中央アルプス北部におけるなわばり数の増加を確認(2023年5月)

 2023年5月19日・20日、中央アルプス北部にあたる駒ケ岳、伊那前岳、木曽前岳、将棋の頭を含む地域で、今年2回目の調査を実施しました。

その結果、宝剣岳以北にあたるこの地域で計15のなわばりを確認しました。初年度2021年は6なわばり、昨年2022年は9なわばりでしたので、この地域のなわばり数は確実に今年も増加しています。

 調査に同行いただいたのは唐澤記者、宇賀神志保さんです。2日間で雄12羽、雌8羽の20羽を確認できました。全個体標識個体で履歴がすべてわかっている個体です。

駒ヶ岳山頂付近で、飛来雌9歳(赤赤・赤赤)とその雄3歳(黄・青青)のつがいを観察できました(写真1、動画1)。飛来雌は3年間とも同じ場所で同じ相手とつがいになっています。

写真1:飛来雌
動画1:木曽駒ケ岳山頂付近で、昨年と同じ雄とつがいとなりなわばりを持った飛来雌

同じ山頂木曽小屋側で見張り行動をする1歳の雄(黒黒・黄緑)を撮影できました(動画2)。
この雄は、昨年那須どうぶつ王国で生まれ、ヘリで駒ケ岳に野生復帰した個体です。

動画2:山頂木曽小屋付近で見張り行動をする那須動物王国生まれの雄

伊那前岳の山頂付近では、同じく昨年那須どうぶつ王国からの1歳雌(黒黒・黄白)と昨年の飛来雌子供の1歳雄(黒黒・赤白)がつがいとなっていました。

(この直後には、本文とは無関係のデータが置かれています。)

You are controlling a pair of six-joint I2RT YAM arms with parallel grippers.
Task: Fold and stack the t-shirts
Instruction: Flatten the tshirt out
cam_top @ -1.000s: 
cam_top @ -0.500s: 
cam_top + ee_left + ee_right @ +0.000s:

写真2は、風で飛ばされてきて雪渓に落ちている昆虫をつがいで食べている写真です。

写真2:雪渓に落ちている昆虫を採食するペア

伊那前岳の稜線中央付近では、昨年も同じ場所になわばりを持った2歳の雄(空空・黒空)と那須どうぶつ王国生まれの1歳雌(黒黒・黒赤)がつがいとなっていました。昨年のつがい雌がいなくなったため、新たな雌とつがいとなりました。

この雄(写真3)は、昨年からなわばり行動を活発に行う雄で、今年も活発に行っていました。

写真3:なわばりを見張る雄

那須どうぶつ王国で昨年生まれた個体は、このほか将棋の頭で1雄が確認されていますので、計4羽が中央アルプス北部で繁殖していることが確認できました。
動物園で育てた個体の野生復帰が完全に成功していることが、今回の調査で明らかとなりました。

中央アルプス中・南部の調査は、5月25日~29日の予定で、別のチームが調査に入ります。